(GOAL OF THE EXERCISE): For the data below, tally how many lines contain "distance" and answer only with that tally.

[Saved entries]
※ ※ ※

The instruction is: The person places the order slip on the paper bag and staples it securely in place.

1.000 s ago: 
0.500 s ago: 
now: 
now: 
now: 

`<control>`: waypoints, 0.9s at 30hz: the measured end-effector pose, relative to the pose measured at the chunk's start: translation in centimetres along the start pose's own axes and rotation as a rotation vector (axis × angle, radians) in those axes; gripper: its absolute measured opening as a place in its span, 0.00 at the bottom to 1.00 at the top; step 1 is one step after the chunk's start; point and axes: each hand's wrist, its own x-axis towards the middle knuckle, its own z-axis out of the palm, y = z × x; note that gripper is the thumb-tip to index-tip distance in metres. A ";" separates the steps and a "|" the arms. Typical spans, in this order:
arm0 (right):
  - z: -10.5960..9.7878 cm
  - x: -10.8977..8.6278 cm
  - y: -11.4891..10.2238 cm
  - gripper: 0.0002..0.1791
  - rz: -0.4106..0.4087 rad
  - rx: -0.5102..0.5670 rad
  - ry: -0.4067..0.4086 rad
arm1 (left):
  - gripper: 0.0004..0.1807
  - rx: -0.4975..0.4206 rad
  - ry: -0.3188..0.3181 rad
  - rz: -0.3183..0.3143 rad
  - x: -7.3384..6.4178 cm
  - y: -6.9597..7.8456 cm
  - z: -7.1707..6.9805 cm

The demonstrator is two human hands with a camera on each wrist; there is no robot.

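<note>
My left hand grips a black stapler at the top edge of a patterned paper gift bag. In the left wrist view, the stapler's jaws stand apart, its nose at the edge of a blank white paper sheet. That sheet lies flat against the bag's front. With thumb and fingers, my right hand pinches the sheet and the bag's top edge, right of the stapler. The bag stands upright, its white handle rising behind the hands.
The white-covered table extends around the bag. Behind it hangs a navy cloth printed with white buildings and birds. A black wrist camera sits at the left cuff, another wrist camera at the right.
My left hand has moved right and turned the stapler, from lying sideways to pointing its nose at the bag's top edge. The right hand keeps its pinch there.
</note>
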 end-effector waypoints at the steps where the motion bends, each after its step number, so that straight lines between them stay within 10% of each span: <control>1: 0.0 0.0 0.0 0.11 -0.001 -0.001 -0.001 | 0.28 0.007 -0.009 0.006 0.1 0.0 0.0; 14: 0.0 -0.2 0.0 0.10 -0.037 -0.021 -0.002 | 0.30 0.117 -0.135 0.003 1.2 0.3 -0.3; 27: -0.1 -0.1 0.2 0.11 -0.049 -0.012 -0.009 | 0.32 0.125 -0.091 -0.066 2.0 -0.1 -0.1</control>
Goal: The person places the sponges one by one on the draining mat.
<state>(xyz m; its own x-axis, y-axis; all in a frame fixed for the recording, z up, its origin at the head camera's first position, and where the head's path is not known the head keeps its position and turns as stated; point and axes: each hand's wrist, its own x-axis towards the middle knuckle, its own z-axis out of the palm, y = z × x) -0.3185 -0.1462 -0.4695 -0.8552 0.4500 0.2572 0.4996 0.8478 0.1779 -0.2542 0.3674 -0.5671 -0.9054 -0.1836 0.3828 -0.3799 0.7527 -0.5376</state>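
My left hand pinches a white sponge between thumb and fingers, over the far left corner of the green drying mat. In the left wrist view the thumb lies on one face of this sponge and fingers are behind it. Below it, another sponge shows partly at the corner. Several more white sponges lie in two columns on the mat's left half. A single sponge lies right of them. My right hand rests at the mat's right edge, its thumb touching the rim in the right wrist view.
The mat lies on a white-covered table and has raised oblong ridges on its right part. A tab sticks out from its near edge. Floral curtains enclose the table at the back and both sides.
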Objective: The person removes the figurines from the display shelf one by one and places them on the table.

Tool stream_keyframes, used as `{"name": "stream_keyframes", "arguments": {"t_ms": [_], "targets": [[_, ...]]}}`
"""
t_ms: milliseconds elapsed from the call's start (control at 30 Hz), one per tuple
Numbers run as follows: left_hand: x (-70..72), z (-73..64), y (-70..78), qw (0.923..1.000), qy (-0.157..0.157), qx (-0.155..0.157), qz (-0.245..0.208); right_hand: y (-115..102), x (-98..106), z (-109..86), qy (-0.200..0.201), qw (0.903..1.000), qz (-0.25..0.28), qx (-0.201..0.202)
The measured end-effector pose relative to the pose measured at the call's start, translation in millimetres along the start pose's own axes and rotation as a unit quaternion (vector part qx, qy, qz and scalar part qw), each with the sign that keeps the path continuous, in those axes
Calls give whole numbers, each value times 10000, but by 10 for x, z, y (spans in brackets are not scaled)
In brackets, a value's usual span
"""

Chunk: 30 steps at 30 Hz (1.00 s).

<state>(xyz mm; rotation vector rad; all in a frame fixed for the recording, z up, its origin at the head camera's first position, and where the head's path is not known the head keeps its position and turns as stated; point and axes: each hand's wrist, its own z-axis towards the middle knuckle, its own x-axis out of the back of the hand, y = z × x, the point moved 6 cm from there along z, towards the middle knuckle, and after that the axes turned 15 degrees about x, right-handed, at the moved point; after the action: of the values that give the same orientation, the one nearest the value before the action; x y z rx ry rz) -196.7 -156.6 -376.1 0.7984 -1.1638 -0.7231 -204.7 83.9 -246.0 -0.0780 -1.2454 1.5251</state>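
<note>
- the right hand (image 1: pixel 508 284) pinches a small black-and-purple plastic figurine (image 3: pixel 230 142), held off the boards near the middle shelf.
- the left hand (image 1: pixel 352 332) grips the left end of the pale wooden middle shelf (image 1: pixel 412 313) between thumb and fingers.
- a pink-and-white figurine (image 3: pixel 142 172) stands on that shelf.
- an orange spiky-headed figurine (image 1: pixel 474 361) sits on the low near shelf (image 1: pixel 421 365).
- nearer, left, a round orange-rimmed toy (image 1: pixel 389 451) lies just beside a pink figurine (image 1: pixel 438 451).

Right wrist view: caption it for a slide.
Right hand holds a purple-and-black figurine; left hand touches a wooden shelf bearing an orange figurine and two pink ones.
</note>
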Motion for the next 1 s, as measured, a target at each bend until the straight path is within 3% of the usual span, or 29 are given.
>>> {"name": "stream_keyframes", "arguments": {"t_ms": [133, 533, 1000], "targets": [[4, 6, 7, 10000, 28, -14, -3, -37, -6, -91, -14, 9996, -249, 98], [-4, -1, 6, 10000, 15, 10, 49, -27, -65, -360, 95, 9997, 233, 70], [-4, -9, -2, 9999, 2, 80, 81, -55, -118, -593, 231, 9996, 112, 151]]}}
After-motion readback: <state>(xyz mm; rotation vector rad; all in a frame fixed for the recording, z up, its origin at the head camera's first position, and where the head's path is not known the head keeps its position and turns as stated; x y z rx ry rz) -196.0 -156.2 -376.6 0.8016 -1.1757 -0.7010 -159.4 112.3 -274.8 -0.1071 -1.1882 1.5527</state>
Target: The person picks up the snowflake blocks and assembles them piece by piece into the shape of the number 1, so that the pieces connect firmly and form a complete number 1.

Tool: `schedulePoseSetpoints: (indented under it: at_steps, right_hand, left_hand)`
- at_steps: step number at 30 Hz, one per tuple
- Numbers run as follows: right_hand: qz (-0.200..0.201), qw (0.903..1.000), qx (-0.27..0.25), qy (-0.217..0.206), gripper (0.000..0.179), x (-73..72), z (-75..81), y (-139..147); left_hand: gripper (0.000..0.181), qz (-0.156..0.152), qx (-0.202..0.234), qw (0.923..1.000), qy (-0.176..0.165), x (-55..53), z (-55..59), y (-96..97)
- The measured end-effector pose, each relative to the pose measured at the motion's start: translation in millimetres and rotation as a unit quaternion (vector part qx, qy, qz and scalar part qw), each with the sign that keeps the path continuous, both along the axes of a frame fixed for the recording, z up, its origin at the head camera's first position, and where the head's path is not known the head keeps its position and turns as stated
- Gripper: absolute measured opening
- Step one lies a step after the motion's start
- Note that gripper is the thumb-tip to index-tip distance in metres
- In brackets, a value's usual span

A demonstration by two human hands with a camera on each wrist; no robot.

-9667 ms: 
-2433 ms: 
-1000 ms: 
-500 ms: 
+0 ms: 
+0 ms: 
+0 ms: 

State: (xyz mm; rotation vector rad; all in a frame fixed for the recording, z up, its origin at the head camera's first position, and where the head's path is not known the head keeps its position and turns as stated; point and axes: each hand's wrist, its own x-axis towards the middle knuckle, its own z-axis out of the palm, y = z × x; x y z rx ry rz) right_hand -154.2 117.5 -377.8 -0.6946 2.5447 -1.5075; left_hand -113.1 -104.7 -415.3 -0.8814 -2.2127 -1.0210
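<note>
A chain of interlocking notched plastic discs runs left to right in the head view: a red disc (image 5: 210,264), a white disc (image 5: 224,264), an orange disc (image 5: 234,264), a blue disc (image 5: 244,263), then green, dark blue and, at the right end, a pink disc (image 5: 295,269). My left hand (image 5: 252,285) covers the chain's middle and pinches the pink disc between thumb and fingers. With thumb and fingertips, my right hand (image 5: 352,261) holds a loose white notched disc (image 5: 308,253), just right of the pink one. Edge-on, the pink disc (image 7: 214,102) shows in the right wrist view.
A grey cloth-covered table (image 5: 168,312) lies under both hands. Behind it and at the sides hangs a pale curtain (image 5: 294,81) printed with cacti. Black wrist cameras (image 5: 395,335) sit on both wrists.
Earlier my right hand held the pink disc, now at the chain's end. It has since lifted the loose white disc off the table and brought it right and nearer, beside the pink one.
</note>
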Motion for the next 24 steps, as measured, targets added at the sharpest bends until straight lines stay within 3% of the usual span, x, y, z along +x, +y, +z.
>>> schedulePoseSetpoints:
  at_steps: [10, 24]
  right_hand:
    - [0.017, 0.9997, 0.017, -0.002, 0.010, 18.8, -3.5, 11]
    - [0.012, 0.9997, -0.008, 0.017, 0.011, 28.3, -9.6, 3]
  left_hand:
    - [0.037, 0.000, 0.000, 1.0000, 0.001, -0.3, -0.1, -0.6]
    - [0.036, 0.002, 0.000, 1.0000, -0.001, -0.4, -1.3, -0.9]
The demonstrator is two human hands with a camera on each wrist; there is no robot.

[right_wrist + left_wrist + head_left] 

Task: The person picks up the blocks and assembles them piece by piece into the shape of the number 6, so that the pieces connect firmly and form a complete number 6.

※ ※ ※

(TASK ANSWER): 2